Bitcoin (BTC) will win big thanks to the BlackRock exchange-traded fund (ETF), investor and analyst Charles Edwards believes.
In his latest interview with Cointelegraph, Edwards, who is founder of quantitative Bitcoin and digital asset fund Capriole Investments, delves into the current state of BTC price action.
With his previous bullish statements continuing to stand the test of time, and after an eventful few months, Edwards sees no need to change the long-term perspective.
Bitcoin, he argues, may be a less sure bet on shorter time frames, but the overall story of crypto becoming a recognized global asset class undoubtedly remains.
Cointelegraph (CT): When we last spoke in February, the price of Bitcoin was around $25,000. BTC is not only 20% higher today, but Bitcoin’s NVT ratio is also at its highest levels in a decade. Does this suggest more upside?
Charles Edwards (CE): NVT is currently trading at a normal level. At 202, it trades in the middle of the dynamic range band, well below the highs of 2021. Given its normalized reading today, it doesn’t tell us much; it’s just that Bitcoin is valued enough by this metric alone.

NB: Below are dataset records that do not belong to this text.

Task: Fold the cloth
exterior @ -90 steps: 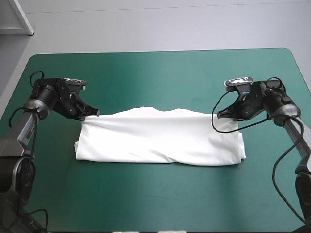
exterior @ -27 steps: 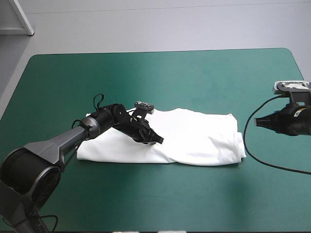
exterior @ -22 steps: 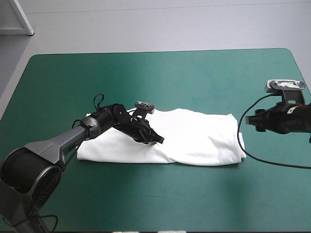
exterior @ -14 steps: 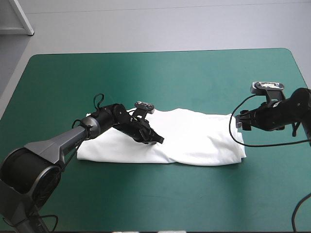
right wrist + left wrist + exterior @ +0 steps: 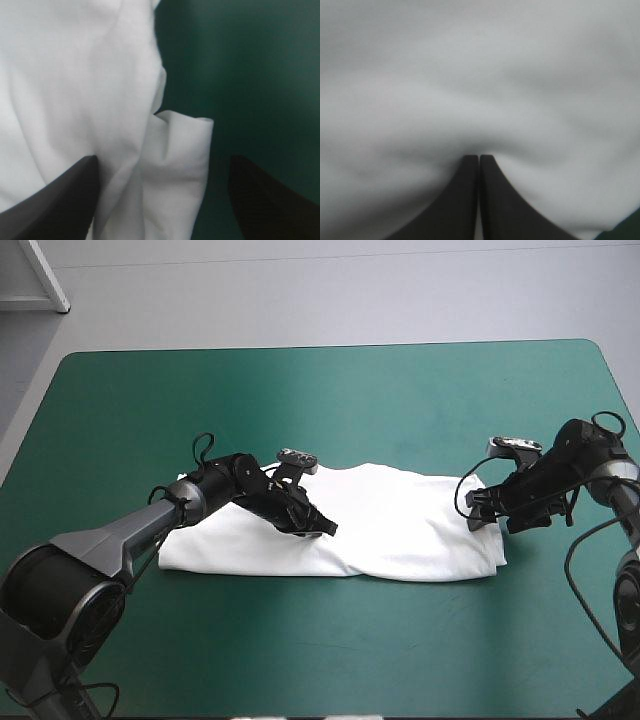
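The white T-shirt (image 5: 400, 525) lies folded into a long band across the middle of the teal-green table. My left gripper (image 5: 328, 528) is shut, its tips resting on the band a little left of its middle. In the left wrist view the black fingers (image 5: 465, 200) meet in one arch and dent the white cloth (image 5: 480, 75). My right gripper (image 5: 478, 510) stands open at the band's right end. In the right wrist view (image 5: 163, 159) its fingers straddle a folded corner of the T-shirt (image 5: 185, 145), with nothing gripped.
Bare teal-green cover (image 5: 320, 400) stretches behind, in front of and to both sides of the shirt. In the right wrist view the cover (image 5: 250, 60) shows beside the cloth's edge. A white object (image 5: 40, 275) stands beyond the table's far left corner.
My right arm has swung in from the table's right edge to the shirt's right end, and its gripper has opened. My left gripper has stayed pressed on the shirt.
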Robot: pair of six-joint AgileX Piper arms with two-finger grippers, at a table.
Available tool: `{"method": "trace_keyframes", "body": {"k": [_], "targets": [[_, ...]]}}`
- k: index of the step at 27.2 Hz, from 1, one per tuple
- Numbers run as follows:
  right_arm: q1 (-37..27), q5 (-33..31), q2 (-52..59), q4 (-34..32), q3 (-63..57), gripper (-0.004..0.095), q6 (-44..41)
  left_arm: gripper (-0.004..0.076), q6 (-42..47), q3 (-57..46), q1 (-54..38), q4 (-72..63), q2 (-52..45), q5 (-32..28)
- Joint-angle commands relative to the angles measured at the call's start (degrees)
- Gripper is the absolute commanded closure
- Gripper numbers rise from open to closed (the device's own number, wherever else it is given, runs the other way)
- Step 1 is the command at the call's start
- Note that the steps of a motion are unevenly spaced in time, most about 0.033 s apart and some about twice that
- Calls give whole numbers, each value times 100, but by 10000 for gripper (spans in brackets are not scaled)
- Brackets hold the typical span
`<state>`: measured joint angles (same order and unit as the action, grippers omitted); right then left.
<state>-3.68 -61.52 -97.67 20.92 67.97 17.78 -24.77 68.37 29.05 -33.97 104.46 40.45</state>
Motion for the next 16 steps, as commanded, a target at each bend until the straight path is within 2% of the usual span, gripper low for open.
{"method": "trace_keyframes", "body": {"k": [1,2,7,8,16], "targets": [[-17,-158,0,119,153,393,92,705,15,31,91,-10,-23,29],[-17,-218,-25,131,153,453,131,705,15,31,91,-10,-23,29],[105,-295,-74,155,24,874,511,705,15,31,91,-10,-23,6],[155,-255,-74,146,-38,920,540,705,15,31,91,-10,-23,6],[311,-208,123,164,-36,919,595,705,15,31,91,-10,-23,-3]]}}
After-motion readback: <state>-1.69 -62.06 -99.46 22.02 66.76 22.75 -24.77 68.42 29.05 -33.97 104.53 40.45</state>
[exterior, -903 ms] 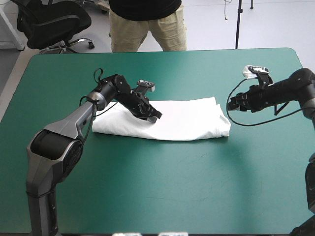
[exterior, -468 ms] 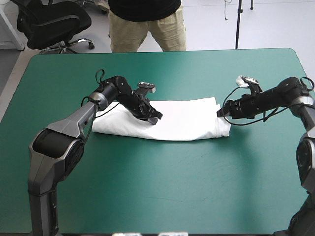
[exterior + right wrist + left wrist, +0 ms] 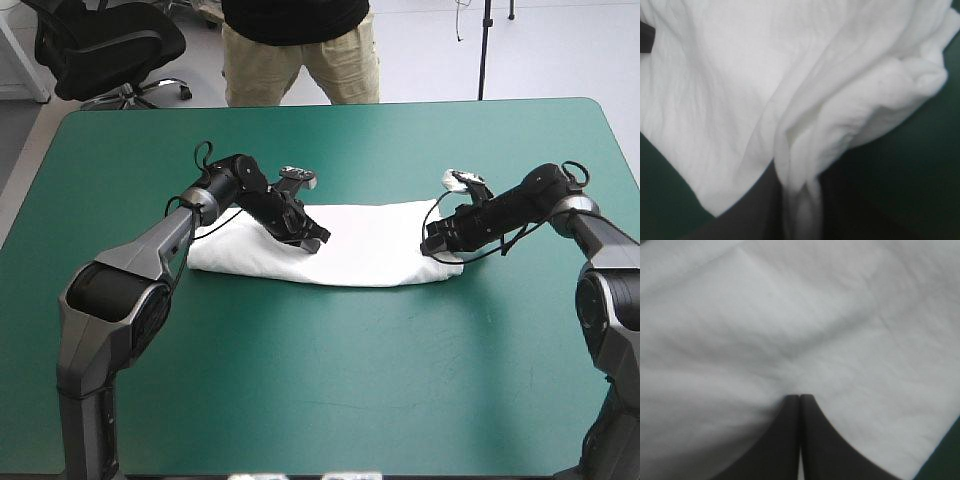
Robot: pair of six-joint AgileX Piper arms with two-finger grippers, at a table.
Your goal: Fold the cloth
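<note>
The white T-shirt (image 3: 370, 245) lies as a long folded band across the middle of the teal-green table. My left gripper (image 3: 312, 240) rests on the band left of its middle. In the left wrist view its black fingers meet in a point (image 3: 800, 399) pressed onto the flat cloth (image 3: 790, 315). My right gripper (image 3: 432, 245) is at the band's right end. In the right wrist view a bunched fold of the T-shirt (image 3: 740, 75) runs down between its fingers (image 3: 800, 200), which are shut on it.
Bare teal-green cover (image 3: 350, 380) stretches from the T-shirt to the table's near edge and on both sides. The far edge (image 3: 330, 105) lies well behind the cloth.
My right gripper has moved left from off the cloth onto the T-shirt's right end, which is now bunched and drawn in slightly. The left gripper has stayed put.
</note>
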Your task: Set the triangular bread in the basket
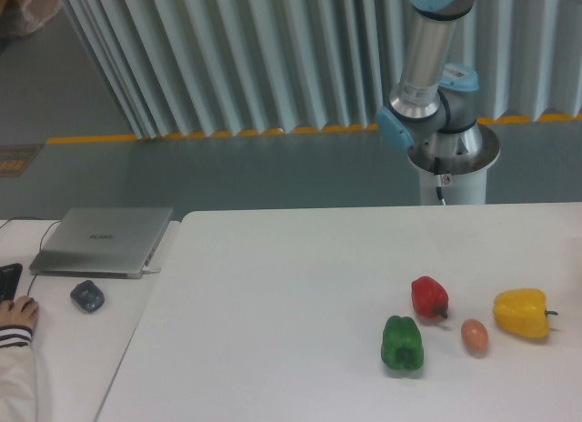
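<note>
A white surface (300, 286) stands before ribbed curtains. The arm (429, 54) rises upright at far right, leaving view; its end effector and the triangular bread are out of frame. A yellow pepper (522, 314) lies near right.

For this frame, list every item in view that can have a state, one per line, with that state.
Laptop: lid closed, flat on the side desk.
Computer mouse: resting on the desk, no hand on it.
Red pepper: on the table, free.
Green pepper: on the table, free.
Yellow pepper: on the table, stem pointing right.
Egg-shaped thing: on the table, free.
Triangular bread, basket, gripper: out of frame.
</note>
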Available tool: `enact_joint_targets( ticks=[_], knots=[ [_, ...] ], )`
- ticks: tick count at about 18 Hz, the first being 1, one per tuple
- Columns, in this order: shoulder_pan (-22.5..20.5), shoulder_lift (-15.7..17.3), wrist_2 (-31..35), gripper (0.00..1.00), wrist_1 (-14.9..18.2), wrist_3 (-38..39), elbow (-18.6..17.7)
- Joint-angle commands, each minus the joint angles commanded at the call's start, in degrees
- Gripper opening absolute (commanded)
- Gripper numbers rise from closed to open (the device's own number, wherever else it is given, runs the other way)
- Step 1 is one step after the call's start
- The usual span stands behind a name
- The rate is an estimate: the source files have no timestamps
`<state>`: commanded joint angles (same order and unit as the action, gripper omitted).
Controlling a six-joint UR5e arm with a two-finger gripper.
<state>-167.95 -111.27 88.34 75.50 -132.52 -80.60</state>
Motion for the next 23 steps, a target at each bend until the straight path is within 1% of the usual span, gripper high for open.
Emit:
enact_joint_targets(
  ticks=[2, 5, 6, 7, 9, 10, 11, 12, 15, 17, 18, 22, 23],
  knots=[
    [-1.58, -0.79, -0.62, 0.10, -1.05, -3.17, 0.09],
    [-2.56, -1.41, -0.71, 0.11, -2.20, -6.69, -0.26],
    [-2.56, -1.41, -0.62, 0.17, -2.20, -6.79, -0.35],
    [-2.39, -1.41, -0.62, 0.36, -2.29, -6.35, -0.35],
    [-2.21, -1.15, -0.62, 0.85, -3.60, -6.09, -1.57],
    [-2.12, -0.71, -0.71, 1.00, -5.00, -5.65, -2.71],
    [-2.03, -0.62, -0.71, 1.00, -6.75, -4.60, -3.07],
    [-1.77, -0.53, -0.71, 1.00, -6.94, -3.64, -3.08],
    [-0.72, -0.01, -0.80, 1.00, -6.95, -1.44, -2.99],
    [0.95, 0.69, -0.62, 1.00, -6.86, 4.44, -2.64],
    [1.57, 0.79, -0.62, 1.00, -6.77, 5.85, -2.64],
    [4.11, 1.58, -2.37, 1.00, -6.16, 6.65, -2.90],
    [4.64, 1.58, -2.47, 1.00, -6.16, 7.88, -2.99]
  ],
)
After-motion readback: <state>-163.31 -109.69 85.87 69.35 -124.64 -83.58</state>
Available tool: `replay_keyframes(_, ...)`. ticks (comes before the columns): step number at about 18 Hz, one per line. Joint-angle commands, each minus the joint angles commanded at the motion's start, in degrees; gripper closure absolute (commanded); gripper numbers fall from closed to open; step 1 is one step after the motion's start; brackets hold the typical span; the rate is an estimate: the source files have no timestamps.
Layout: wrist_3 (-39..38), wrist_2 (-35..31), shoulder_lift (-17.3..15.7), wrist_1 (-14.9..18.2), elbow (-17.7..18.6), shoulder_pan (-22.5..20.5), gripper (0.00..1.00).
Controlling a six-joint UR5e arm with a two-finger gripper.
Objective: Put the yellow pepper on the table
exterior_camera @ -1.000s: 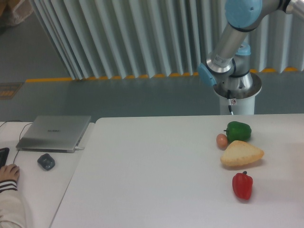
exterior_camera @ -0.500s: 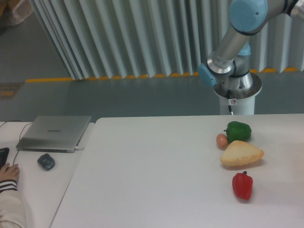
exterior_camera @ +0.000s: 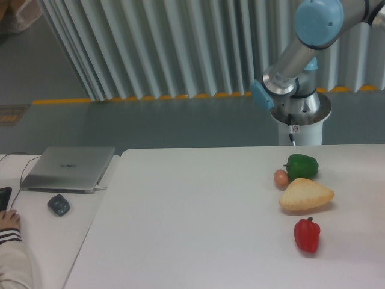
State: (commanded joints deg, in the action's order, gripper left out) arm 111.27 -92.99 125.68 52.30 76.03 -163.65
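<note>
The yellow pepper is out of view in this frame. The white table [exterior_camera: 192, 223] fills the lower part of the camera view. Only the arm's base and lower links [exterior_camera: 295, 60] show at the back right, behind the table; the arm runs out of the frame at the top right. The gripper is not in view.
On the table's right side lie a green pepper [exterior_camera: 301, 166], a small brown egg-like item [exterior_camera: 281, 177], a pale yellow wedge-shaped bread [exterior_camera: 305, 195] and a red pepper [exterior_camera: 307, 235]. On the adjoining desk at left are a closed laptop [exterior_camera: 69, 168], a dark mouse [exterior_camera: 58, 205] and a person's hand [exterior_camera: 9, 223].
The arm's elbow joint has shifted a little to the right and up. The person's hand at the left has drawn back slightly. The objects on the table have not moved.
</note>
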Motion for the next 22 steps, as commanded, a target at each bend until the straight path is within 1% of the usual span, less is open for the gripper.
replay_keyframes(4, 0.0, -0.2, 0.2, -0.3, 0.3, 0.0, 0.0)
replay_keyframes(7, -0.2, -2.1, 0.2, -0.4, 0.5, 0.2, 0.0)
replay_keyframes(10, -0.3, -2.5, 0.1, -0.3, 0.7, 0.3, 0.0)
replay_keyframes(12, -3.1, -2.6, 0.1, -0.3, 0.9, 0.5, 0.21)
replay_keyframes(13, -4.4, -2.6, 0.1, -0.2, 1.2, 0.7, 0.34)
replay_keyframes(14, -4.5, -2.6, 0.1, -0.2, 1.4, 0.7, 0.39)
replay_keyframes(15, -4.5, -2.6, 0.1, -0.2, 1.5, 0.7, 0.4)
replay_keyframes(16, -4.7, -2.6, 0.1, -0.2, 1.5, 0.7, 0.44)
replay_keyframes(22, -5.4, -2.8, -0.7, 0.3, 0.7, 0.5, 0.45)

CT: At the time, you described Bitcoin as being in a “new mode” but predicted up to 12 months of upward grinding to come. How has your thinking evolved since then?
CE: That thinking largely remains today. Bitcoin has been steadily grinding around 30% since February. The difference today is that the relative value opportunity is slightly less as a result, and we are now trading into major price resistance at $32,000, which represents the bottom of the 2021 bull market range and confluence with major weekly and monthly order blocks.
My outlook today for the short term is mixed, with a bias towards cash until one of three things happens:
- Price releases $32,000 in daily/weekly time periods, or
- Price average returns to the mid-$20,000s, or
- On-chain basics return to growth mode.
CT: At $30,000, miners began sending BTC to exchanges en masse at levels rarely seen. Poolin, in particular, has moved a record amount in recent weeks. To what extent will the alleged selling of miners affect the price going forward?
CE: It is true that relative Bitcoin miner selling pressure has increased. We can see this in the two sub-chain metrics; Miner Sell Pressure and Hash Ribbons. Bitcoin’s hash rate is up 50% since January – that’s more than a 100% annual growth rate.
This rapid growth is not sustainable in the long term. Therefore, we can expect any slowdown to trigger the typical Hash Ribbon capitulation. This rapid growth in hash rate can also only mean one thing; an extraordinary amount of new mining rigs have joined the network.
It is 50% harder to mine Bitcoin, there is 50% more competition and as a result 33% less relative BTC income for miners.
Through 2022 there have been delays and backlogs in global mining hardware shipping for many months; we probably saw that backlog drain out in the first half of the year with the big hash rate. New mining hardware is expensive, so it makes sense that miners would want to sell a little more at relatively higher prices today to help cover operating costs and take advantage of the 100% price rally we’ve seen in the last 7 months.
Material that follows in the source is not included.